Did you get all that? Do you think Eazy-E, hypothetically, got all that? He got enough. But the punchline is, Bone of course want to meet up with Eazy-E in person, but he can’t meet up with them in person, because he’s very busy. For example, he’s got a show coming up soon … in Cleveland. And so the B.O.N.E. guys, still camped out in Visalia, California, scrounge up the money for five one-way bus tickets back home, back to Cleveland, and they get backstage at Eazy’s Cleveland show, and that’s where they get signed. That’s the relatable part to me. This is a level of terrible planning and logistics that I respect—that I, personally, understand. That I seek to emulate in my own life. Take a bus from Cleveland to California, talk to a guy in California on the phone from California, then take the bus back to Cleveland to meet the guy visiting from California in person. Fantastic. No notes.
B.O.N.E. sign to Ruthless. Eazy-E suggests the name Thugs-N-Harmony. B.O.N.E. want to keep the Bone in there somehow.
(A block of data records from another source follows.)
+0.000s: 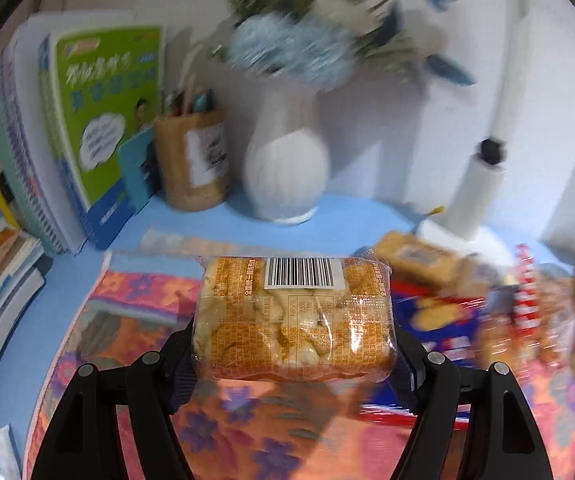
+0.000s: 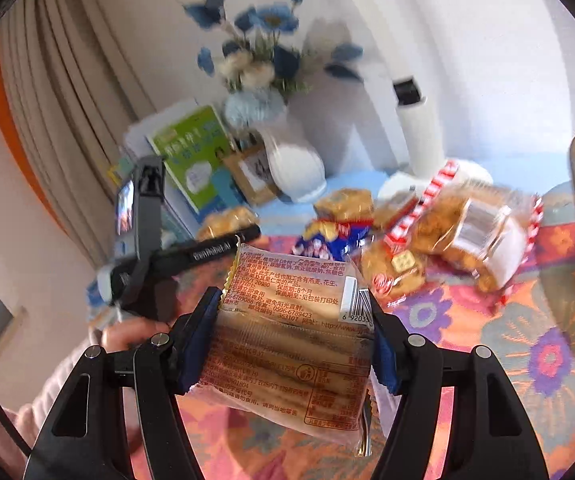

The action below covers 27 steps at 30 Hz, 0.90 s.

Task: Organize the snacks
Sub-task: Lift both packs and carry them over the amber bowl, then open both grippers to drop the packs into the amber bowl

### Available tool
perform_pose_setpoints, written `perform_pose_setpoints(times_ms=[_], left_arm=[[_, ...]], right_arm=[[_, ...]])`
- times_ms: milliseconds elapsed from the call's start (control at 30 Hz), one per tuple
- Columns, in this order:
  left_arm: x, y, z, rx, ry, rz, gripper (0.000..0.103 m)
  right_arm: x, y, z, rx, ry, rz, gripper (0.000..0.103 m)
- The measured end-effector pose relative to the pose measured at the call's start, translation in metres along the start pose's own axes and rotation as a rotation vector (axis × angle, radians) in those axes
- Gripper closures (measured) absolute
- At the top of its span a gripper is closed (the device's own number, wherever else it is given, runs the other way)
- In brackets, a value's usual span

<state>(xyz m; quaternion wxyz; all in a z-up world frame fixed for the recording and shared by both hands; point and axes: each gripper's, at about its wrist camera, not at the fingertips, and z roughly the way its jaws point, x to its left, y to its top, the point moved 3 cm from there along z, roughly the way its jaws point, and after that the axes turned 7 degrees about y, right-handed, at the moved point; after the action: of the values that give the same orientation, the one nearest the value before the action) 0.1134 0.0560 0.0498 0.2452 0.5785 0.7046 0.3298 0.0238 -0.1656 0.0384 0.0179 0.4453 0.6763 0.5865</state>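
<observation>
Bare floral cloth [image 1: 135,320] covers the bench's near-left area, leaving passage. Snack packets [image 2: 439,240] crowd the right side. Books [image 1: 99,128], pen holder [image 1: 193,164] and vase [image 1: 285,168] line the far edge.

**Blue table under a flowered cloth**

The blue table [image 1: 327,210] carries a flowered orange cloth [image 1: 135,304] across its near half. On the bare blue, at eleven o'clock, stand books [image 1: 99,120] and a pen holder [image 1: 191,164]; at twelve o'clock a white vase [image 1: 285,168]. Snack packets [image 2: 427,248] lie heaped on the cloth at two o'clock.
</observation>
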Motion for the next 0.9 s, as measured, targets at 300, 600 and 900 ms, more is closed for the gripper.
perform_pose_setpoints(times_ms=[300, 600, 900], left_arm=[[-0.117, 0.063, -0.047, -0.015, -0.180, 0.083, 0.028], [-0.260, 0.089, -0.075, -0.009, -0.353, 0.211, 0.028], [-0.375, 0.076, -0.082, 0.033, -0.499, 0.363, 0.019]], right_arm=[[-0.032, 0.042, -0.079, -0.093, -0.151, 0.040, 0.037], [-0.093, 0.069, -0.165, -0.169, -0.342, 0.093, 0.037], [-0.159, 0.068, -0.228, -0.209, -0.501, 0.232, 0.029]])
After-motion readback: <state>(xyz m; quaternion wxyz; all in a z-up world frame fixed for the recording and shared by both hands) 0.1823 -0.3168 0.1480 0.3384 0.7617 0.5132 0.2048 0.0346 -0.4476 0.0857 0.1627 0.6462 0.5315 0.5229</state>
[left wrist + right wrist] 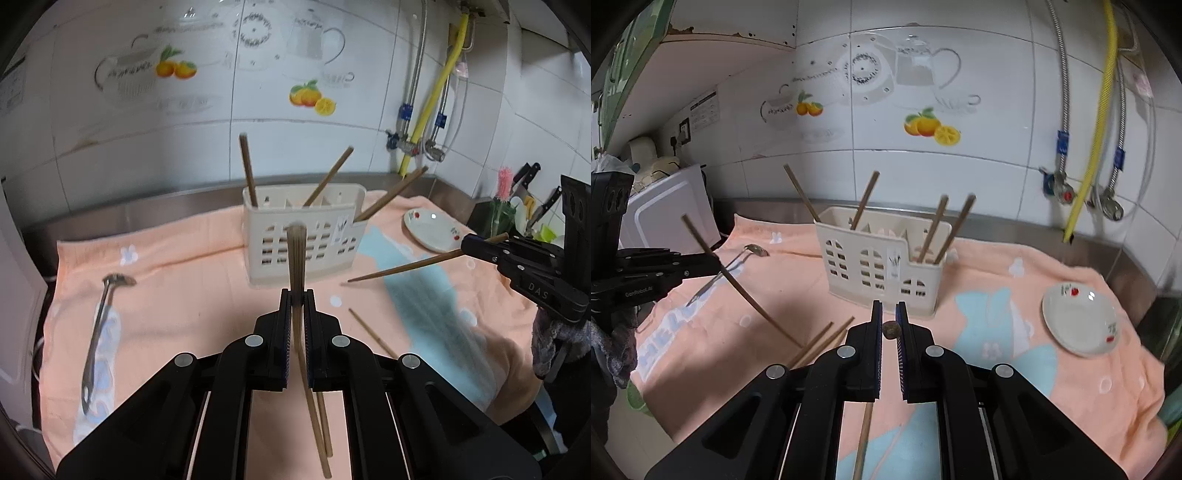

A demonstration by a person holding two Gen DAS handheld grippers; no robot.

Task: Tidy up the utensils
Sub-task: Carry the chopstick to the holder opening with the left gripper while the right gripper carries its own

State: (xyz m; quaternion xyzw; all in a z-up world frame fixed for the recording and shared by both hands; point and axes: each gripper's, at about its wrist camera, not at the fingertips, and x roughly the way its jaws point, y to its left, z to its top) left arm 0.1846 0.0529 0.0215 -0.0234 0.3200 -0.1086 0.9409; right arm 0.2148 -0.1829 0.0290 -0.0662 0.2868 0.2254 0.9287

Ergo, Bone Thugs-N-Harmony. They get bus tickets back to California, but at least now it’s on Jerry Heller’s dime. They hit the studio. They record a handful of songs. Not enough for a full album yet but Eazy-E won’t wait. Bone Thugs-N-Harmony put out their Ruthless Records debut, an eight-song EP called Creepin on ah Come Up, in 1994. Not even eight songs. Two separate intros, five songs, and a bitchin’ guitar solo. But you understand, immediately, Eazy-E’s sense of urgency.
To hear the full episode click here, and be sure to follow on Spotify and check back every Wednesday for new episodes on the most important songs of the decade. This excerpt has been lightly edited for clarity and length.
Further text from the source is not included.